Given information: Begin
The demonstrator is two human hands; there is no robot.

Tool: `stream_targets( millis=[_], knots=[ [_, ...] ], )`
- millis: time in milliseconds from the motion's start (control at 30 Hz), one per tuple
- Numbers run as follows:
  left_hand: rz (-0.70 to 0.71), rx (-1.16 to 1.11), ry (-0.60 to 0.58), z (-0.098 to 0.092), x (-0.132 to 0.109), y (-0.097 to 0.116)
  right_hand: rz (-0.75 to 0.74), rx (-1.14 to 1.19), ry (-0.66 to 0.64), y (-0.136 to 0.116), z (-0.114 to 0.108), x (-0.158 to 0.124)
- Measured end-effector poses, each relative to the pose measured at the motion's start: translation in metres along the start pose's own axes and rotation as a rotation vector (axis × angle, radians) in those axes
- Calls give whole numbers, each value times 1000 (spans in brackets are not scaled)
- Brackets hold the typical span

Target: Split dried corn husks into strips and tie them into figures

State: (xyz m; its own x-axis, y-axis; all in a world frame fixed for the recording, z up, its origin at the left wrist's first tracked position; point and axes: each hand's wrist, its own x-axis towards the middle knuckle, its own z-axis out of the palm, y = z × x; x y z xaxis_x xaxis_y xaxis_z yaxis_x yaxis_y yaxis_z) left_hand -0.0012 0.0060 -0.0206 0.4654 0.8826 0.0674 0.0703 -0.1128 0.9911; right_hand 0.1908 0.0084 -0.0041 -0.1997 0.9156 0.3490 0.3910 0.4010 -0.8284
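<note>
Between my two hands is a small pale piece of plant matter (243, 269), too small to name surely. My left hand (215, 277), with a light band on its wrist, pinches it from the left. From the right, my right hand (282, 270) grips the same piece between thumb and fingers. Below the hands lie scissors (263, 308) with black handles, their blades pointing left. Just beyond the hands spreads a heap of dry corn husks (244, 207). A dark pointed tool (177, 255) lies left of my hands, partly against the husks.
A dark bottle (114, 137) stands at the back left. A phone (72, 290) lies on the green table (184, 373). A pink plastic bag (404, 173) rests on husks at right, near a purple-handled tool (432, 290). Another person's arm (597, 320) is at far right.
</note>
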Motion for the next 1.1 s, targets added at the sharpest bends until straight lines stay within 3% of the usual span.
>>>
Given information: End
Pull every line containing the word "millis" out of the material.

• Task result
Tool: `stream_targets( millis=[_], knots=[ [_, ...] ], )`
- millis: time in milliseconds from the motion's start (control at 30 Hz), one per tuple

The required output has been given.